Il aura su l’inauguration du centre d’animation Solidarité-Angèle Mercier, à Paris 19e. Le Conseil d’arrondissement a validé cette appellation le 18 septembre 2006. Présentée par Clémentine Autain et Jean Wuillermoz, elle est entérinée par le Conseil de Paris lors de la séance du 25 septembre 2006. L’inauguration officielle a lieu le 30 novembre en présence de Bertrand Delanoë, Maire de Paris, et de Roger Madec, maire du 19e. Parmi les présents, entre autres, Cécile Rol-Tanguy, qui avait connu Angèle dans la clandestinité à Paris, Jeannine Repussard – veuve de Jean, Résistant déporté à Sachsenhausen (le « Jeannot » dont parle Angèle dans sa dernière lettre) – cheville ouvrière de l’organisation de l’évènement. L’inauguration fut prolongée par l’exposition « Solidarité, Engagement et Résistance, le parcours d’Angèle Mercier de Paris à Auschwitz », ouverte au public jusqu’au 13 janvier 2007.
Notes :
[1] Le portrait d’Auschwitz : les rescapées qui se sont réunies à l’Amicale d’Auschwitz à paris au cours de l’été 1947 ne l’ont pas reconnue lors de la séance d’identification des photos d’immatriculation, alors récemment arrivées de Pologne : Angèle Mercier n’avait pas été internée avec elles au fort de Romainville !
Sources :
Charlotte Delbo, Le convoi du 24 janvier, Les Éditions de Minuit, 1965 (réédition 1998), pages 196-197.

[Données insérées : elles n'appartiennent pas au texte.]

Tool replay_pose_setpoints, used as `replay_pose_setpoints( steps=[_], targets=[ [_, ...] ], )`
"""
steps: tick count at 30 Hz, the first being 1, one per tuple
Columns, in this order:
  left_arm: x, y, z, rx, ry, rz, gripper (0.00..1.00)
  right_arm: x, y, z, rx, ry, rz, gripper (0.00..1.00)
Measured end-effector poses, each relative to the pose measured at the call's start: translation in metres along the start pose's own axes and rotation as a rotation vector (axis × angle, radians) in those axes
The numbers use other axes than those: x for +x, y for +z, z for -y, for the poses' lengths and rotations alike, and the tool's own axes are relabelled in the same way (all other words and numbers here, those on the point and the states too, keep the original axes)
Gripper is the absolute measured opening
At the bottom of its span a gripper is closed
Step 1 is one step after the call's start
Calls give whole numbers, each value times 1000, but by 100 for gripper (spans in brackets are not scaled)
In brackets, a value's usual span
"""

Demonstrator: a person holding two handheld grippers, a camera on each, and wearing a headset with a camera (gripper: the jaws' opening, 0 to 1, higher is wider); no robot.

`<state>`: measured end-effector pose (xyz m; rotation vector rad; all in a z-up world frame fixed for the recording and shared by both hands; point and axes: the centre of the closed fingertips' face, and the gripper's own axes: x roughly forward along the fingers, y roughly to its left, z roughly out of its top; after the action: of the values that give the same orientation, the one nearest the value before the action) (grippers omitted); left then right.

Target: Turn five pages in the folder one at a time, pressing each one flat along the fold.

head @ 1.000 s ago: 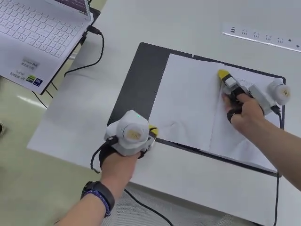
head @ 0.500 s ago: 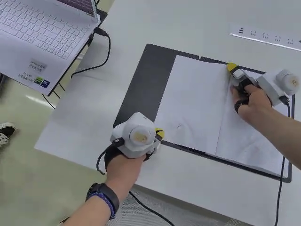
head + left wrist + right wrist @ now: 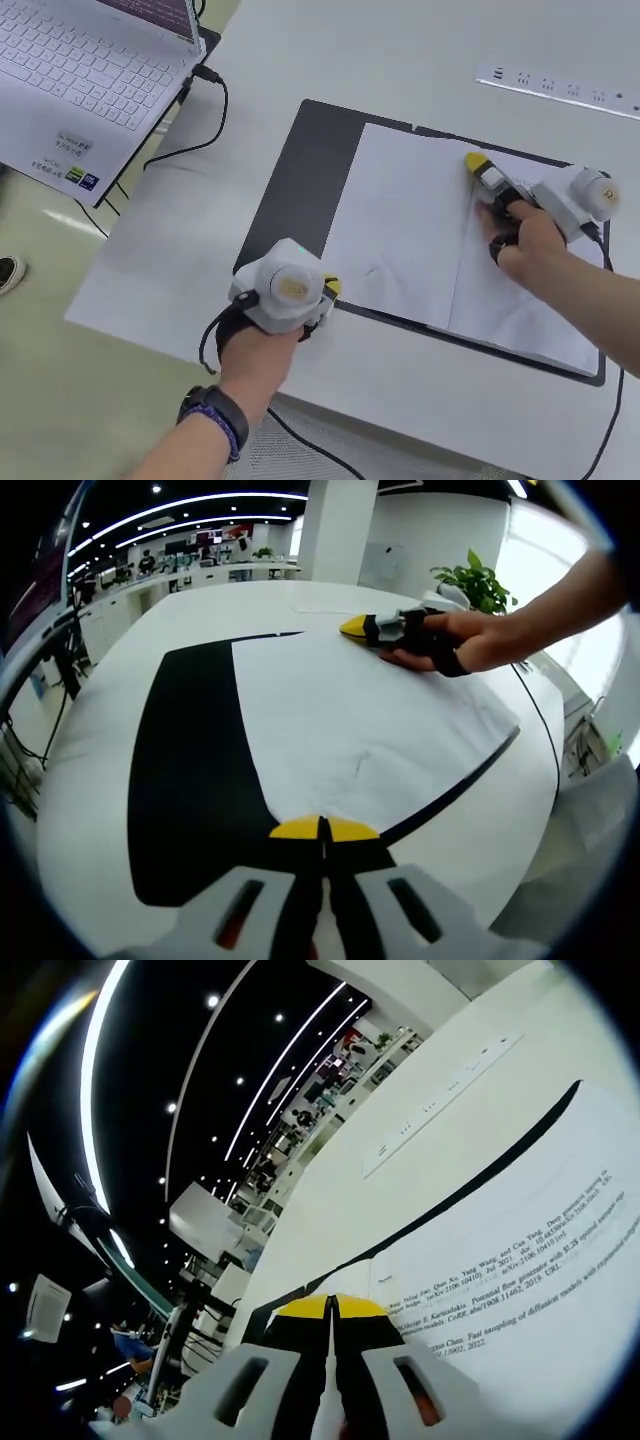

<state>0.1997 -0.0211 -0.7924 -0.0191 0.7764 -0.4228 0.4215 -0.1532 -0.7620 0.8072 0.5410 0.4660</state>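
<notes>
Lying open on the white tabletop (image 3: 400, 50), the black folder (image 3: 300, 190) shows two white sheets. The left page (image 3: 400, 220) is blank apart from a faint mark, and the bare black cover reaches out past its left side. The right page (image 3: 490, 310) lies flat beside it, and the fold (image 3: 460, 270) runs between them from the far edge toward the near edge.

The right claw (image 3: 475, 160) rests with its yellow tips on the paper at the far end of the fold, held by the right hand (image 3: 525, 235). In the right gripper view its jaws are pressed together with nothing between them, set on the sheet beside lines of small printed text (image 3: 480, 1300).

The left claw (image 3: 328, 288) sits at the folder's near edge, at the bottom of the left page, gripped by the left hand (image 3: 250, 350). In the left gripper view the yellow tips meet with no gap, touching down where the white sheet ends and the black cover begins.

Further out, a laptop (image 3: 80, 70) stands off the far left corner with a dark cable (image 3: 205, 110) trailing from it across the tabletop. A white power strip (image 3: 560, 85) lies beyond the folder's far edge. A green plant (image 3: 480, 580) shows in the background of the left gripper view.
</notes>
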Motion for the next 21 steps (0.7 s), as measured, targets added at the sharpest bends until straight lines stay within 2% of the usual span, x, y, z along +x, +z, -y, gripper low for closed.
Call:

Marion Queny, Un cas d’exception : (…) le convoi du 24 janvier, mémoire de maîtrise d’Histoire, Université Lille 3-Charles de Gaulle, juin 2004, pp. XX, et 114.

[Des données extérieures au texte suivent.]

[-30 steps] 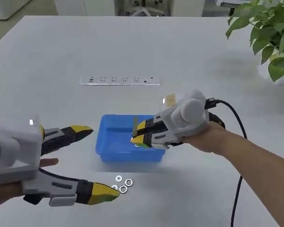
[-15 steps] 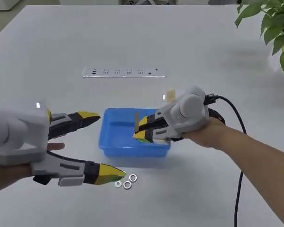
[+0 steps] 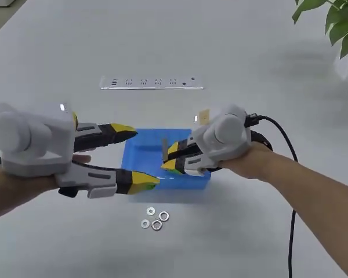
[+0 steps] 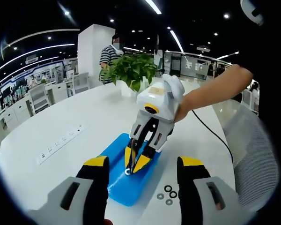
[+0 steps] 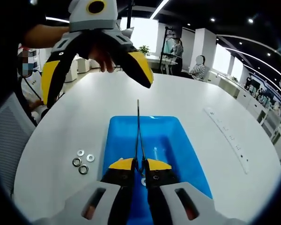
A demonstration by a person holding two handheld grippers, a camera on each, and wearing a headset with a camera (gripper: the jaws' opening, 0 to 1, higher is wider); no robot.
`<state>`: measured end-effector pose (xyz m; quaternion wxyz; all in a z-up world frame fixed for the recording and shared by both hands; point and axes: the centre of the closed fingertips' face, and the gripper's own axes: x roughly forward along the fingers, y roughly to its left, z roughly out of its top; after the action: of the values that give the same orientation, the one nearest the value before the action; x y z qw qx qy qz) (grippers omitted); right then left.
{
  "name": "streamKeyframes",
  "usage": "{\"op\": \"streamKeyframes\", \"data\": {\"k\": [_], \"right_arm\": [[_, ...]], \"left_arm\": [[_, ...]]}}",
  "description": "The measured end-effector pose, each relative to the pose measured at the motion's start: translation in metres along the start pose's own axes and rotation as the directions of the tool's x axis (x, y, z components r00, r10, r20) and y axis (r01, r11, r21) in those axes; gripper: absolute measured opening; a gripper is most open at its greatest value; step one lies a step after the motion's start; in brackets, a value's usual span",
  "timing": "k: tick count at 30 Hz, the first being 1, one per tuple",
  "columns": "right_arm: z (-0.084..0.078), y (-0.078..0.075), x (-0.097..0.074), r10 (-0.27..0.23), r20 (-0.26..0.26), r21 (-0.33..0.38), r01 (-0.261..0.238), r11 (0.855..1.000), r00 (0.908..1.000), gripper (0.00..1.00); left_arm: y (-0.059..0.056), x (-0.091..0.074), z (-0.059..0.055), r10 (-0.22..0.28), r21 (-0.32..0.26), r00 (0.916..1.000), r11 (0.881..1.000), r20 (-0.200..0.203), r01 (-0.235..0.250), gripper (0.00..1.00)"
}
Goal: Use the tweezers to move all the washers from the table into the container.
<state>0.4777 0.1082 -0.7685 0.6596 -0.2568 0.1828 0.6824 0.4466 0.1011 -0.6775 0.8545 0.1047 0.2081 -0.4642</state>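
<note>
I look down on a wide white table (image 3: 249,69) that runs far ahead, with a white power strip (image 3: 151,83) lying flat across its far middle. A leafy green plant (image 3: 339,29) stands at the far right. Around it I make out a large open hall with a dark ceiling, long light strips (image 4: 154,6), a white pillar (image 4: 94,51) and what looks like a bright window (image 5: 143,33). A grey mesh chair (image 4: 253,159) sits beside the table, and people (image 5: 176,49) stand far off.

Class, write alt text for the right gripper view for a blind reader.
The right gripper, jaws shut on thin tweezers, points over a blue container on a white table. Loose washers lie left of it; the open left gripper hangs beyond.
</note>
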Motion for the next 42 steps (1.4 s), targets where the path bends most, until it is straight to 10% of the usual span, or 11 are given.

Claude Pennetier, site Histoire et mémoire ouvrière en Seine-Saint-Denis.
Jean-Pierre Besse, notices in Le Maitron en ligne.
Archives de la préfecture de police (Seine / Paris), Service de la mémoire et des affaires culturelles (SMAC), Le Pré-Saint-Gervais (Seine-Saint-Denis).
ANACR 19e, Résistance dans le 19e arrondissement de Paris, éditions Le temps des Cerises, 2005.
Témoignages de Jeannine Repussard.
Remerciements à Hervé Barthélémy, Rail & Mémoire.
Death Books from Auschwitz, Remnants, Musée d’État d’Auschwitz-Birkenau, K.G.Saur, 1995 ; relevé des registres (incomplets) d’actes de décès du camp d’Auschwitz dans lesquels a été inscrit, du 27 juillet 1941 au 31 décembre 1943, la mort de 68 864 détenus pour la plupart immatriculés dans le camp (sans indication du numéro attribué), tome 3, page 801 (18166/1943).
Copie de l’acte de décès du camp, transmis par Marion Queny.